Attorneys for Mexican National Want Execution in Texas Halted

Mexican officials are incensed because Texas has opposed legal efforts and spurned diplomatic pressure to spare a prisoner who was in the U.S. without legal permission when he was condemned for fatally shooting a Houston police officer two decades ago.

A federal appeals court is refusing Wednesday to halt the execution of Edgar Arias Tamayo, 46, who was set for lethal injection later in the day for the January 1994 slaying of Guy Gaddis, 24.

Gaddis, who'd been on the force for two years, was driving Tamayo and another man from a robbery scene when evidence showed he was shot three times in the head and neck with a pistol Tamayo had concealed in his pants.
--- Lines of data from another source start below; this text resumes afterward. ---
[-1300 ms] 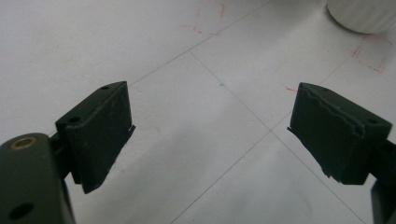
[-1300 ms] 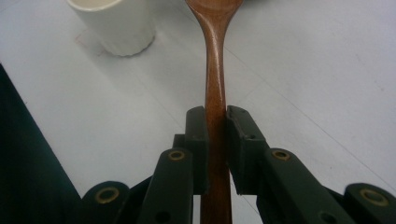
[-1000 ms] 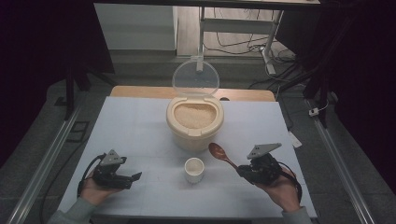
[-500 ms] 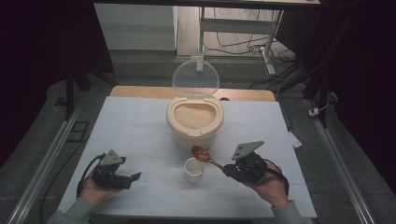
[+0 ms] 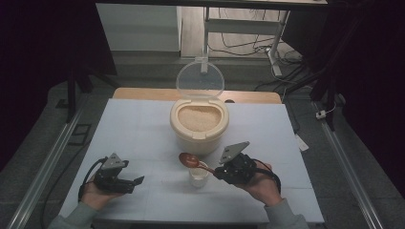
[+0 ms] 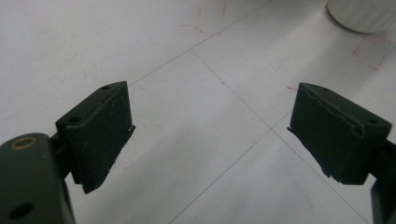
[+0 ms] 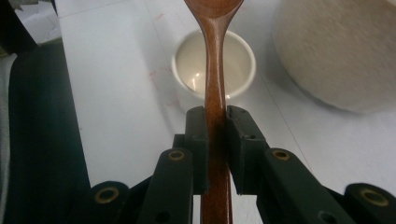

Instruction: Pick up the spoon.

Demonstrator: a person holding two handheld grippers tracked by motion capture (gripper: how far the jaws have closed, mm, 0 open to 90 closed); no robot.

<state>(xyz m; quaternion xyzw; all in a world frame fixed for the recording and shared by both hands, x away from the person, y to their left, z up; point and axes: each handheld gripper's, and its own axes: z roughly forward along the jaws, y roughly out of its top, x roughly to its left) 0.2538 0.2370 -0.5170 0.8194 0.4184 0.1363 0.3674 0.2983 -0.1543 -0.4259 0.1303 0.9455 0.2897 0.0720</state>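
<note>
Here, my right gripper [image 5: 218, 172] is clamped on a wooden spoon [image 5: 195, 163]. In the right gripper view the jaws press the handle from both sides, and the spoon [image 7: 215, 70] runs straight up from between them, its bowl cut off at the top edge. Directly under the handle sits a small white cup [image 7: 214, 65], glossy inside; I can't tell whether anything is in it. To the right of the cup is the pale side of the rice bin [image 7: 336, 51], just beside it but not touching.

From the high view, the spoon's bowl hangs above the gap between the cup [image 5: 198, 173] and the bin [image 5: 198, 125], with the handle slanting down over the cup to my right hand [image 5: 260, 183]. The bin stands mid-table, filled with pale grain, and its clear round lid [image 5: 200, 79] is tipped up at the back. The cup stands just in front of the bin, on the white table [image 5: 143, 124].

My left gripper [image 5: 133, 182] rests low near the table's front left corner, well apart from the cup, held in my left hand [image 5: 95, 195]. In the left gripper view its jaws stand wide apart with nothing between them but bare tabletop marked with thin lines and faint red scribbles; the cup's base [image 6: 364, 11] shows at the top right corner.
</note>
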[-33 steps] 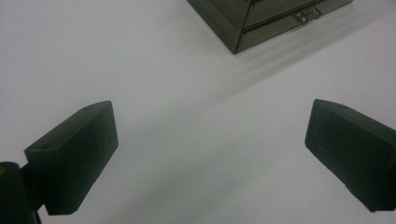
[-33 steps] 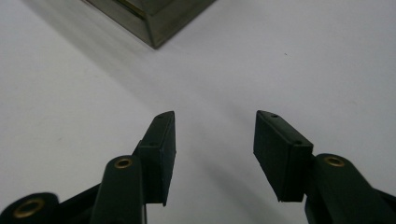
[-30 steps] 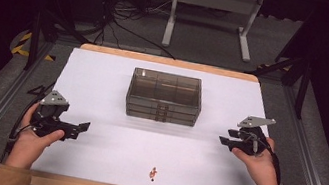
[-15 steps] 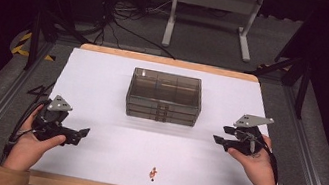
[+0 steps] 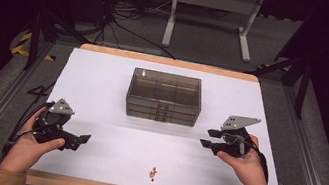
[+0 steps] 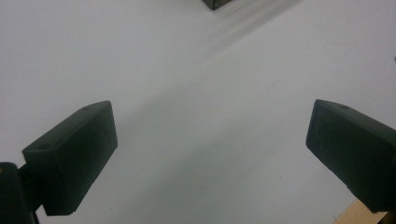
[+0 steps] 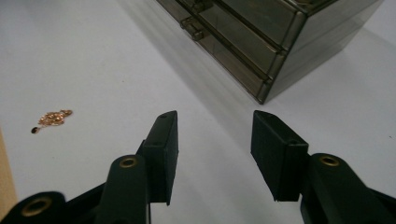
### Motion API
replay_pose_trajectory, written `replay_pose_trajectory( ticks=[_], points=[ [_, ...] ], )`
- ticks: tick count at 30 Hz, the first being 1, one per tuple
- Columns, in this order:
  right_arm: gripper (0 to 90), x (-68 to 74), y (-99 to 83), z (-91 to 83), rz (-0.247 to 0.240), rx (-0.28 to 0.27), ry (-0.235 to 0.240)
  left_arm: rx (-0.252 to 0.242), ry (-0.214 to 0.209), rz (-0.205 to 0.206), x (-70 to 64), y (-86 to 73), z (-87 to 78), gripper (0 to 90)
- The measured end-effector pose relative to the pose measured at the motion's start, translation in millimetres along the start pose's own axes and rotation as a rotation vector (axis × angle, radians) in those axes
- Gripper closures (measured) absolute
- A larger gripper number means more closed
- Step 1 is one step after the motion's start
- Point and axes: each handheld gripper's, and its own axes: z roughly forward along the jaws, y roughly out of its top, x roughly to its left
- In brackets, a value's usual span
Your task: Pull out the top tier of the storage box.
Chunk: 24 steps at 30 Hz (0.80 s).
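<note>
Because it is tiny and thin, the earring [image 5: 152, 173] near the table's [image 5: 103, 82] front edge, well short of the drawer box [image 5: 164, 96], likely needs a gentle pinch across its gold body. Left gripper [image 5: 79, 140] fingers are wide, right gripper [image 5: 209, 138] fingers part-open, both empty.

This looks like a lab or recording studio: a white-covered worktop [image 5: 102, 87] with a wooden edge stands on grey carpet, amid dark surroundings, loose cables [image 5: 115, 13] on the floor, hazard tape [image 5: 21, 43] and a metal stand [image 5: 211, 14] behind.
</note>
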Motion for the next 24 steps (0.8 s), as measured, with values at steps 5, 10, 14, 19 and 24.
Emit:
replay_pose_trajectory(
  ticks=[5,10,14,19,24],
  points=[
    [52.0,7.2,4.2,4.8,-0.022,-0.003,0.028,0.01,-0.008,0.004,-1.3,0.0,-0.9,2.7],
    [51.9,16.9,8.3,12.5,-0.065,0.01,0.054,0.011,-0.009,0.007,-1.6,-0.2,-0.6,2.7],
    [51.7,23.0,11.0,18.4,-0.092,0.008,0.076,0.012,-0.009,0.009,-1.4,-0.9,-1.0,2.7],
    [51.7,28.0,10.8,30.8,-0.12,0.01,0.11,0.011,-0.007,0.008,-0.9,-1.0,-1.3,2.7],
    [51.3,33.2,10.9,39.3,-0.137,0.011,0.135,0.013,-0.008,0.012,-1.0,-0.9,-0.7,2.7]
  ],
)
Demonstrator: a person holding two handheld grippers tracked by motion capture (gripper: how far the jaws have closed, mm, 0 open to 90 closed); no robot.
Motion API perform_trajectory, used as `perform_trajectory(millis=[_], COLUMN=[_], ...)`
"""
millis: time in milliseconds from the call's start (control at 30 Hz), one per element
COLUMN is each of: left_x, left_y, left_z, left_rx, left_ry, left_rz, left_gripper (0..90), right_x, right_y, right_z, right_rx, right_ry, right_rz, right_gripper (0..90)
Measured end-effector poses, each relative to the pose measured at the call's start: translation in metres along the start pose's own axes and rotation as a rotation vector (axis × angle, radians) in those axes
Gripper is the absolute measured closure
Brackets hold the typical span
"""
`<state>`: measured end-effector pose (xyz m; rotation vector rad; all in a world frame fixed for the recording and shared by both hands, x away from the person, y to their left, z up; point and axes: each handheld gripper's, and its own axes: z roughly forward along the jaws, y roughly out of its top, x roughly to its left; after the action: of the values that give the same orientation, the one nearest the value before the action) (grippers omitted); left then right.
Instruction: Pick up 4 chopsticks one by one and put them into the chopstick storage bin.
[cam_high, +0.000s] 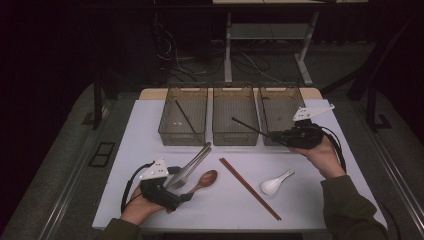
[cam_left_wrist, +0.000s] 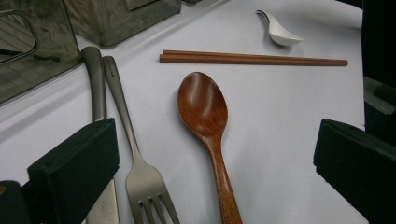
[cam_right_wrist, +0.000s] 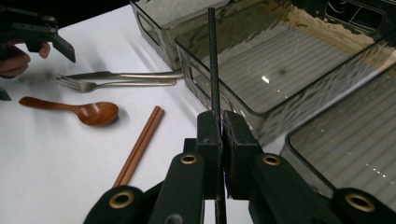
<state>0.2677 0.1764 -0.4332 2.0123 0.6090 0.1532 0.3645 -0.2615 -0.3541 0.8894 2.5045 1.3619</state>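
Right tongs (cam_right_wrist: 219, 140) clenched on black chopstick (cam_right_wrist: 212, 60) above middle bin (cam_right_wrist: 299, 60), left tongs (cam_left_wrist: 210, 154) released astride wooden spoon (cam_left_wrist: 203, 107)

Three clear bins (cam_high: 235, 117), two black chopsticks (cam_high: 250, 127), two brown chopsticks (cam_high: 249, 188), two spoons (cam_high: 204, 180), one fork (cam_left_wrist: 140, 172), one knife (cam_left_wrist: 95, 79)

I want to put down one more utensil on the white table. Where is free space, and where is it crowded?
Free: the near right corner between the brown chopsticks and the table edge, below the white spoon; also the strip left of the left bin. Crowded: around the fork and wooden spoon by the left gripper.
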Motion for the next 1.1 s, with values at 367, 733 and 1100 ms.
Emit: perform_trajectory(millis=[367, 733, 1100], left_x=[0.0, 0.0, 0.0], left_y=[0.0, 0.0, 0.0], left_z=[0.0, 0.0, 0.0], left_rx=[-0.001, 0.0, -0.002], left_ry=[-0.002, -0.002, -0.001], left_rz=[0.0, -0.001, -0.003], left_gripper=[0.0, 0.0, 0.0], right_x=[0.005, 0.007, 0.011], right_y=[0.017, 0.034, 0.062], right_z=[0.019, 0.041, 0.072], right_rx=[-0.002, 0.011, 0.038], right_ry=[-0.007, -0.039, -0.053], right_rz=[-0.004, 0.008, 0.005], right_gripper=[85.7, 85.7, 85.7])
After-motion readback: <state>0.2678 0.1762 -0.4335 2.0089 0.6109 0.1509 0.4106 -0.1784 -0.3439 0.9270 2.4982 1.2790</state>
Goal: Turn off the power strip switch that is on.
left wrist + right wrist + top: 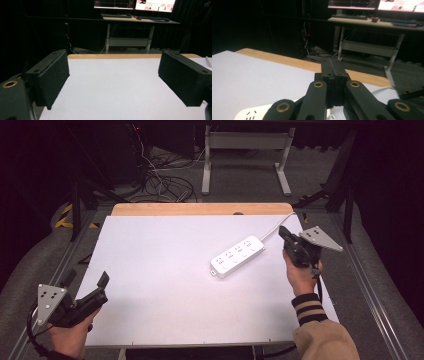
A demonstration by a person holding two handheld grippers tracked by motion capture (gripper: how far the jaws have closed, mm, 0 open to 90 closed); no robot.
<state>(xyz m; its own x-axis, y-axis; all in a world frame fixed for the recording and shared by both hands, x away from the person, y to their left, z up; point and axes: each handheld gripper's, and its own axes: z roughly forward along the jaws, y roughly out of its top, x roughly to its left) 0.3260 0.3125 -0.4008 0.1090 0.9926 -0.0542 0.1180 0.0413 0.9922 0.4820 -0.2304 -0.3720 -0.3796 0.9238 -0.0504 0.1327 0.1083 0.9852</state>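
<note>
Lying on the white desk (165,285), right of centre: white strip (237,256), long axis diagonal, near-left end toward desk middle, far-right end toward far right corner. Sockets face up. Cord (278,224) leaves far-right end, runs off over far edge. Likely rigid plastic shell, light, smooth, somewhat slippery; probably best pinched across the short width near mid-length, clear of cord drag. Right gripper (287,236) just beyond the cord end, jaws pressed together, holding nothing; in the right gripper view, strip end at lower left. Left gripper (102,282) at near-left desk corner, well apart from strip, jaws spread wide, empty.
</note>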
The car crashed, and Tamayo fled on foot but was captured a few blocks away, still in handcuffs, carrying the robbery victim's watch and wearing the victim's necklace.

Tamayo's attorneys considered last-day attempts to keep him from the death chamber after a federal district judge on Tuesday rejected their lawsuit challenging what they argued was Texas' unfair and secretive clemency process.

They and the Mexican government also contended Tamayo's case was tainted because he wasn't advised under an international agreement that he could get legal help from his home nation following his arrest.

Secretary of State John Kerry previously asked Texas Attorney General Greg Abbott to delay Tamayo's punishment, saying it "could impact the way American citizens are treated in other countries." The State Department repeated that stance Tuesday.

But Abbott's office and the Harris County district attorney opposed postponing what would be the first execution this year in the nation's most active capital punishment state, where 16 people were put to death in 2013.

The Mexican government said in a statement this week it "strongly opposed" the execution and reminded that failure to review Tamayo's case and reconsider his sentence would be "a clear violation by the United States of its international obligations."

Mexican officials and Tamayo's attorneys contend he was protected under a provision of the 1963 Vienna Convention on Consular Relations. Legal assistance guaranteed under that treaty could have uncovered evidence to contest the capital murder charge or provide evidence to keep Tamayo off death row, they said.

"We are continuing to pursue our options for appeal, and vindication of Mr. Tamayo's right to review of the consular rights violation in his case," said Maurie Levin, one of Tamayo's lawyers.

Tamayo's appeal to a federal court in Austin sought an injunction against Gov. Rick Perry and the Texas Board of Pardons and Paroles, which he appoints. The board can recommend Perry grant clemency, but it's an action they rarely take.

Levin and lawyer Sandra Babcock argued the state's clemency procedures were "an affront to what clemency is supposed to be, a `failsafe' in our judicial system."

Abbott's office countered the procedures met U.S. Supreme Court guidance.

"It doesn't matter where you're from," Perry spokeswoman Lucy Nashed said. "If you commit a despicable crime like this in Texas, you are subject to our state laws, including a fair trial by jury and the ultimate penalty."

Tamayo was in the U.S. without legal permission and had a criminal record in California, where he had served time for robbery and was paroled, according to prison records.

"Not one person is claiming the suspect didn't kill Guy Gaddis," Ray Hunt, president of the Houston Police Officers' Union, said. "He had the same rights as you and I would have.

"This has been looked at, heard, examined and it's time for the verdict of the jury to be carried out."

Legal challenges about consular notification and Mexican nationals on Texas death row aren't new. At least two other inmates in similar circumstances were executed in Texas in recent years.

Tamayo was among more than four dozen Mexican nationals awaiting execution in the U.S. when the International Court of Justice in The Hague, Netherlands, ruled in 2004 they hadn't been advised properly of their consular rights. The Supreme Court subsequently said hearings urged by the international court in those inmates' cases could be mandated only if Congress implemented legislation to do so.

"Unfortunately, this legislation has not been adopted," the Mexican foreign ministry acknowledged.